- _Work required_
Would you transcribe the listing that follows, character for character, and omit its images?

= = = =

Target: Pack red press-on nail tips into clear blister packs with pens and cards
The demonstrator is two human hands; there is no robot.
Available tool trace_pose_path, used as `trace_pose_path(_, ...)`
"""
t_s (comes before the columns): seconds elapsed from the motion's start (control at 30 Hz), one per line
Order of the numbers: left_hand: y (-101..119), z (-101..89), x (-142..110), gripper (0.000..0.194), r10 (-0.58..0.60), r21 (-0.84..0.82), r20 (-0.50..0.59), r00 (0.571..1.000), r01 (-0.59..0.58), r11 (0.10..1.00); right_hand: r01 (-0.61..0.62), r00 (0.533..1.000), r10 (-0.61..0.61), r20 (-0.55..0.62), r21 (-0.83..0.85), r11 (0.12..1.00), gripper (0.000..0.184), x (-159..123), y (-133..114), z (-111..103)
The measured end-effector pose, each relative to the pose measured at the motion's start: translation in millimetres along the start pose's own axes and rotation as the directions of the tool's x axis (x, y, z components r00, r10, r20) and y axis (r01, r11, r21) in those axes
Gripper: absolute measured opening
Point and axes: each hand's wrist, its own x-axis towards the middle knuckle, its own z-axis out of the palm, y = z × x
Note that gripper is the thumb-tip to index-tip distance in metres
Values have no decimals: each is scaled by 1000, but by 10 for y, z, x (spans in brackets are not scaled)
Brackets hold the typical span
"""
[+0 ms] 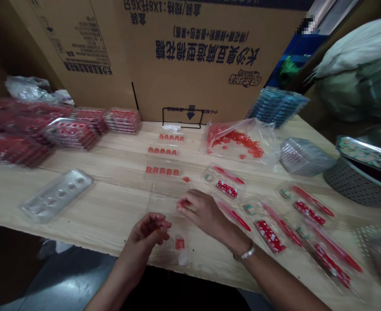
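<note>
My left hand (147, 235) is closed over the near part of a clear plastic tray, thumb against curled fingers; whatever is in them is hidden. To its right my right hand (201, 211) pinches with thumb and fingertips; a reddish tint shows there, but blur hides what it is. A red square piece (179, 243) lies between the hands and the table edge, in the clear tray (164, 190). Farther back, rows of small red cups (162, 171) sit in clear trays. One loose red piece (185, 179) lies just beyond my right hand.
An open plastic bag (242, 142) of red pieces lies behind on the right. Clear packs with red sticks (270, 235) cover the right side. Stacked red packs (70, 134) fill the left, near a clear moulded tray (57, 194). A big cardboard box (177, 86) closes off the back.
</note>
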Motion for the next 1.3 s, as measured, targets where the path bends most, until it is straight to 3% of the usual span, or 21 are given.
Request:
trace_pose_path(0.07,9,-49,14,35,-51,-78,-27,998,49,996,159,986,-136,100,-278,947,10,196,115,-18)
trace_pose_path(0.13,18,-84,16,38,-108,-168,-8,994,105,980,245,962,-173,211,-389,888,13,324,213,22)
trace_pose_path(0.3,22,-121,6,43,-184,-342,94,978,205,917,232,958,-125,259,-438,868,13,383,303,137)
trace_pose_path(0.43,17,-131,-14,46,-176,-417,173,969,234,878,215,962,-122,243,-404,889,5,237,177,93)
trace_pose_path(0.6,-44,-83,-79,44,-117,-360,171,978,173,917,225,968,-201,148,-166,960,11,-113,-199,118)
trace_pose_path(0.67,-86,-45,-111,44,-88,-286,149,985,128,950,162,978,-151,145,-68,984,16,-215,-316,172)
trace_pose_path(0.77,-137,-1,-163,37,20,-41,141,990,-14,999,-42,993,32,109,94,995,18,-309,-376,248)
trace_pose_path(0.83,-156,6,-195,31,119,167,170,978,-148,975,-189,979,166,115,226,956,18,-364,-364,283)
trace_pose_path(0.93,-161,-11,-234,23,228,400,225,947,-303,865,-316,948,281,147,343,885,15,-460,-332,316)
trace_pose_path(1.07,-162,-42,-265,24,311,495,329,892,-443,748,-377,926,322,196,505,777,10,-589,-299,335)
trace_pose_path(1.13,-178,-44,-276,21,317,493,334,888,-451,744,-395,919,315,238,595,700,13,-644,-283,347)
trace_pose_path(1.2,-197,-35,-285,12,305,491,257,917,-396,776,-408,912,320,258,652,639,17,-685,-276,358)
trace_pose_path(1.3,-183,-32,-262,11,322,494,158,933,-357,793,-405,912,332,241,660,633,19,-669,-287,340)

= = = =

- _Problem solution_
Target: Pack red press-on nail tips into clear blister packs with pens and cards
The demonstrator is two human hands; there is no robot.
Available tool trace_pose_path, used as `trace_pose_path(_, ...)`
"""
t_s (comes before the columns): seconds elapsed from the motion's start (control at 30 Hz), one per line
Order of the numbers: left_hand: y (-101..119), z (-101..89), x (-142..110), gripper (0.000..0.194), r10 (-0.58..0.60), r21 (-0.84..0.82), r20 (-0.50..0.59), r00 (0.571..1.000), r01 (-0.59..0.58), r11 (0.10..1.00); right_hand: r01 (-0.61..0.62), r00 (0.533..1.000), r10 (-0.61..0.61), r20 (-0.55..0.62), r21 (-0.83..0.85), r11 (0.12..1.00), gripper (0.000..0.184), x (-159..123), y (-133..114), z (-111..103)
The measured end-effector pose, each relative to the pose measured at the motion's start: translation in millimetres along the start pose's own axes and rotation as the directions of the tool's x axis (x, y, z components r00, r10, r20) and y axis (r01, r11, r21) in those axes
Gripper: absolute measured opening
Point and axes: each hand's wrist, its own x-axis towards the middle knuckle, its own z-axis out of the palm, y = z × x
Note that gripper is the thumb-tip to index-tip distance in metres
Values have no decimals: each is scaled by 1000, but by 10 for y, z, x (spans in brackets are not scaled)
Brackets hold the typical span
"""
[+0 ms] 
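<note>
My left hand (147, 235) is closed over the near part of a clear plastic tray, thumb against curled fingers; whatever is in them is hidden. To its right my right hand (201, 211) pinches with thumb and fingertips; a reddish tint shows there, but blur hides what it is. A red square piece (179, 243) lies between the hands and the table edge, in the clear tray (164, 190). Farther back, rows of small red cups (162, 171) sit in clear trays. One loose red piece (185, 179) lies just beyond my right hand.
An open plastic bag (242, 142) of red pieces lies behind on the right. Clear packs with red sticks (270, 235) cover the right side. Stacked red packs (70, 134) fill the left, near a clear moulded tray (57, 194). A big cardboard box (177, 86) closes off the back.
</note>
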Motion for the next 1.3 s, as measured, targets where the path bends most, until it is straight to 3% of the usual span, or 21 are given.
Request:
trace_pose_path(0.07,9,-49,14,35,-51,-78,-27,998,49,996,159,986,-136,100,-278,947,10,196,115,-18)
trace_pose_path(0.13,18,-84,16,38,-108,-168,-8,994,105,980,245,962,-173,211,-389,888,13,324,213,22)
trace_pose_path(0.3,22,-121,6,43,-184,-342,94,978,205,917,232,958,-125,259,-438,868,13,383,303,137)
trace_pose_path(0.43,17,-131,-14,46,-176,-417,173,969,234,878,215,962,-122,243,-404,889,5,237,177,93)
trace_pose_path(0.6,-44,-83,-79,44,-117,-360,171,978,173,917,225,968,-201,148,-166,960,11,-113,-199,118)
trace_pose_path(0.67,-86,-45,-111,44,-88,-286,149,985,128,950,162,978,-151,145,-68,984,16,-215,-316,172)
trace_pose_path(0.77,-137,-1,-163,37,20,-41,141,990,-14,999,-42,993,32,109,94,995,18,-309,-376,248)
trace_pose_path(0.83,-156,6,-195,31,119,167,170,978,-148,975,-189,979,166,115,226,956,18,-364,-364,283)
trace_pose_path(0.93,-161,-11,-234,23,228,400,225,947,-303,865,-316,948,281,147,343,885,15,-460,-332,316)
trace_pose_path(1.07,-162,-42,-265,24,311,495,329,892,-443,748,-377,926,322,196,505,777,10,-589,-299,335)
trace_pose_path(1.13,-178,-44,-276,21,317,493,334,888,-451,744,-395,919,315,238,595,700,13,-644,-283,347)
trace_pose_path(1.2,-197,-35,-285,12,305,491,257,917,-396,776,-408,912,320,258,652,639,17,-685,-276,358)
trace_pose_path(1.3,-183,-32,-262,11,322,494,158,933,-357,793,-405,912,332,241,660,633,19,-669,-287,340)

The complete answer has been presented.